What you return should be the full listing, copied exactly and stripped of its pictures.

────────────────

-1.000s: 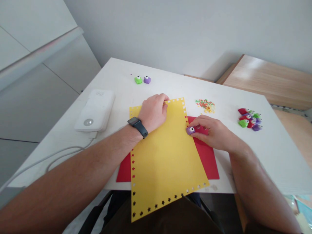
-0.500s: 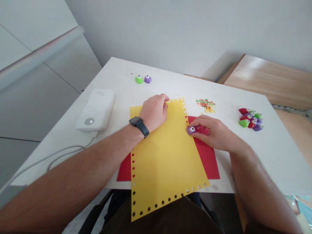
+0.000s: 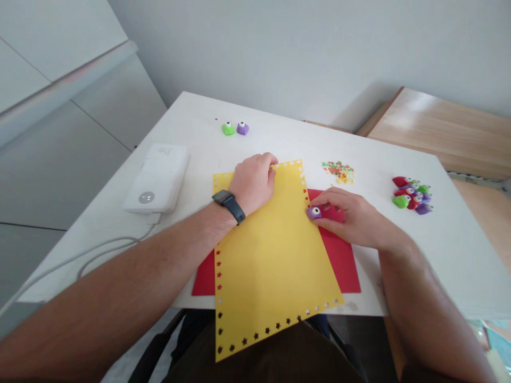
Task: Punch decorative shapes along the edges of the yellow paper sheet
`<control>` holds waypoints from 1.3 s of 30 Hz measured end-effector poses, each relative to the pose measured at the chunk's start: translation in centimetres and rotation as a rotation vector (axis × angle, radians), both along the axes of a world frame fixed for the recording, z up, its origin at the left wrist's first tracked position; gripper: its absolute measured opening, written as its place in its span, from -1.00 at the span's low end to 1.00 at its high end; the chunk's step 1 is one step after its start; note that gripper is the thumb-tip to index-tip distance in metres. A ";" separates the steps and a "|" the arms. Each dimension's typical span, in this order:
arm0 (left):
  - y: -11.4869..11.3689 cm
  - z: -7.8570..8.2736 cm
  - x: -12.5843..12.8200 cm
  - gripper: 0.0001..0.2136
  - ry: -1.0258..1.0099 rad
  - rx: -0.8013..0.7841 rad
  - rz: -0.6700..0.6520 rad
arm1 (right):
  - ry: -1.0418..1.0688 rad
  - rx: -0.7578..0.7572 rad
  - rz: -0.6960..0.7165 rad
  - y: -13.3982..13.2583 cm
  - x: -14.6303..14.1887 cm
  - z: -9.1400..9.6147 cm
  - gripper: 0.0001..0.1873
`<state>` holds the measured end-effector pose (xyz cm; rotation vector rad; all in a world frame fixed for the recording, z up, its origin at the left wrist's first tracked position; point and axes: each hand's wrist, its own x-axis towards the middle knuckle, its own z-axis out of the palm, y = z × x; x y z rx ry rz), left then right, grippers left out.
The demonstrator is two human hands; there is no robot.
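A sheet of yellow paper (image 3: 275, 250) lies at a slant, with small star-shaped and other holes along its edges. Its lower end hangs past the table's front edge. My left hand (image 3: 253, 178), a dark watch on its wrist, lies over the top of the sheet with its fingers curled at the upper edge; the fingertips are partly hidden. At the sheet's right edge, my right hand (image 3: 347, 215) grips a purple craft punch (image 3: 314, 213) between thumb and fingers. The punch sits against the paper edge. Red paper (image 3: 339, 260) lies underneath, showing on both sides.
Several red, green and purple punches (image 3: 413, 195) stand grouped at the right. A green punch (image 3: 228, 128) and another purple punch (image 3: 242, 128) sit at the back. Coloured paper bits (image 3: 339, 172) lie beyond my right hand. A white power bank (image 3: 157, 178) with a cable (image 3: 112, 243) is at left.
The view has shifted very slightly. Both hands, the yellow paper and the purple punch keep nearly the same places.
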<state>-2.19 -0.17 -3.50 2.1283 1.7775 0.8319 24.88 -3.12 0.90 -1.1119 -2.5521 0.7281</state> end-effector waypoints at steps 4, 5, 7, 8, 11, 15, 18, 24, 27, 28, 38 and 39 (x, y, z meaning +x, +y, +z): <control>0.1 0.0 0.0 -0.78 -0.004 0.001 0.007 | 0.049 0.018 -0.066 -0.1 -0.1 0.5 -0.78; 0.1 -0.1 0.0 -0.78 -0.004 0.002 0.008 | 0.064 0.020 -0.103 -0.1 -0.1 0.5 -0.78; 0.1 -0.1 0.0 -0.78 -0.002 0.003 0.007 | 0.074 0.018 -0.179 -0.1 -0.2 0.3 -0.80; 0.1 -0.1 0.0 -0.78 -0.003 0.006 0.005 | 0.069 0.014 -0.209 -0.1 -0.3 0.1 -0.82; 0.1 -0.2 -0.1 -0.79 -0.007 0.019 -0.003 | 0.046 0.004 -0.244 0.0 -0.5 -0.2 -0.85; 0.1 -0.3 -0.1 -0.79 -0.011 0.018 -0.001 | 0.026 -0.008 -0.239 -0.1 -0.8 -0.2 -0.81; 0.1 -0.3 -0.1 -0.79 -0.015 0.022 0.004 | 0.017 -0.024 -0.235 -0.2 -0.9 -0.1 -0.80; 0.2 -0.3 -0.1 -0.80 -0.017 0.025 0.007 | 0.000 -0.012 -0.233 -0.2 -0.9 -0.2 -0.82; 0.2 -0.3 -0.1 -0.80 -0.017 0.024 -0.001 | -0.012 -0.014 -0.234 -0.2 -0.9 -0.2 -0.83; 0.2 -0.3 -0.1 -0.80 -0.018 0.022 -0.004 | -0.014 -0.014 -0.232 -0.2 -0.9 -0.2 -0.83; 0.1 -0.6 0.0 -0.79 -0.025 0.049 -0.009 | -0.049 -0.039 -0.253 -0.1 -1.0 -0.5 -0.80; 0.2 -0.6 0.0 -0.79 -0.029 0.053 -0.009 | -0.051 -0.045 -0.258 -0.1 -1.0 -0.5 -0.80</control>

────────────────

### WRITTEN ANSWER
-1.000s: 
-0.500s: 
+0.000s: 
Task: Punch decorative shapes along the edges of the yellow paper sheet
`<control>` holds waypoints from 1.3 s of 30 Hz measured end-effector poses, each relative to the pose measured at the chunk's start: translation in centimetres and rotation as a rotation vector (axis × angle, radians), both along the axes of a world frame fixed for the recording, z up, its origin at the left wrist's first tracked position; gripper: its absolute measured opening, written as its place in its span, from -1.00 at the span's low end to 1.00 at its high end; the chunk's step 1 is one step after its start; note that gripper is the thumb-tip to index-tip distance in metres. A ";" separates the steps and a "|" the arms. Each dimension's typical span, in this order:
arm0 (left):
  - y: -11.4869..11.3689 cm
  - z: -7.8570..8.2736 cm
  - x: -12.5843..12.8200 cm
  - gripper: 0.0001..0.2136
  - ry: -1.0258..1.0099 rad
  - rx: -0.8013..0.7841 rad
  - rz: -0.6700..0.6520 rad
arm1 (right):
  - ry: -1.0418..1.0688 rad
  - rx: -0.7578..0.7572 rad
  - rz: -0.6960..0.7165 rad
  - y: -13.3982..13.2583 cm
  - x: -14.6303..14.1887 cm
  - z: -9.1400..9.6147 cm
  - gripper: 0.0001..0.1873
`<state>` holds the measured end-effector pose (xyz cm; rotation vector rad; all in a world frame fixed for the recording, z up, its origin at the left wrist's first tracked position; point and axes: each hand's wrist, its own x-axis towards the middle knuckle, its own z-axis out of the palm, y = z × x; x y z rx ry rz), left then right, grippers left out.
The demonstrator is two human hands; there is no robot.
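A sheet of yellow paper (image 3: 275, 250) lies at a slant, with small star-shaped and other holes along its edges. Its lower end hangs past the table's front edge. My left hand (image 3: 253, 178), a dark watch on its wrist, lies over the top of the sheet with its fingers curled at the upper edge; the fingertips are partly hidden. At the sheet's right edge, my right hand (image 3: 347, 215) grips a purple craft punch (image 3: 314, 213) between thumb and fingers. The punch sits against the paper edge. Red paper (image 3: 339, 260) lies underneath, showing on both sides.
Several red, green and purple punches (image 3: 413, 195) stand grouped at the right. A green punch (image 3: 228, 128) and another purple punch (image 3: 242, 128) sit at the back. Coloured paper bits (image 3: 339, 172) lie beyond my right hand. A white power bank (image 3: 157, 178) with a cable (image 3: 112, 243) is at left.
The view has shifted very slightly. Both hands, the yellow paper and the purple punch keep nearly the same places.
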<state>-2.19 -0.17 -3.50 2.1283 1.7775 0.8319 24.88 -3.12 0.90 -1.1119 -2.5521 0.7281</state> end-effector waypoints at steps 4, 5, 7, 8, 11, 15, 18, 24, 27, 28, 38 and 39 (x, y, z meaning +x, +y, +z): <control>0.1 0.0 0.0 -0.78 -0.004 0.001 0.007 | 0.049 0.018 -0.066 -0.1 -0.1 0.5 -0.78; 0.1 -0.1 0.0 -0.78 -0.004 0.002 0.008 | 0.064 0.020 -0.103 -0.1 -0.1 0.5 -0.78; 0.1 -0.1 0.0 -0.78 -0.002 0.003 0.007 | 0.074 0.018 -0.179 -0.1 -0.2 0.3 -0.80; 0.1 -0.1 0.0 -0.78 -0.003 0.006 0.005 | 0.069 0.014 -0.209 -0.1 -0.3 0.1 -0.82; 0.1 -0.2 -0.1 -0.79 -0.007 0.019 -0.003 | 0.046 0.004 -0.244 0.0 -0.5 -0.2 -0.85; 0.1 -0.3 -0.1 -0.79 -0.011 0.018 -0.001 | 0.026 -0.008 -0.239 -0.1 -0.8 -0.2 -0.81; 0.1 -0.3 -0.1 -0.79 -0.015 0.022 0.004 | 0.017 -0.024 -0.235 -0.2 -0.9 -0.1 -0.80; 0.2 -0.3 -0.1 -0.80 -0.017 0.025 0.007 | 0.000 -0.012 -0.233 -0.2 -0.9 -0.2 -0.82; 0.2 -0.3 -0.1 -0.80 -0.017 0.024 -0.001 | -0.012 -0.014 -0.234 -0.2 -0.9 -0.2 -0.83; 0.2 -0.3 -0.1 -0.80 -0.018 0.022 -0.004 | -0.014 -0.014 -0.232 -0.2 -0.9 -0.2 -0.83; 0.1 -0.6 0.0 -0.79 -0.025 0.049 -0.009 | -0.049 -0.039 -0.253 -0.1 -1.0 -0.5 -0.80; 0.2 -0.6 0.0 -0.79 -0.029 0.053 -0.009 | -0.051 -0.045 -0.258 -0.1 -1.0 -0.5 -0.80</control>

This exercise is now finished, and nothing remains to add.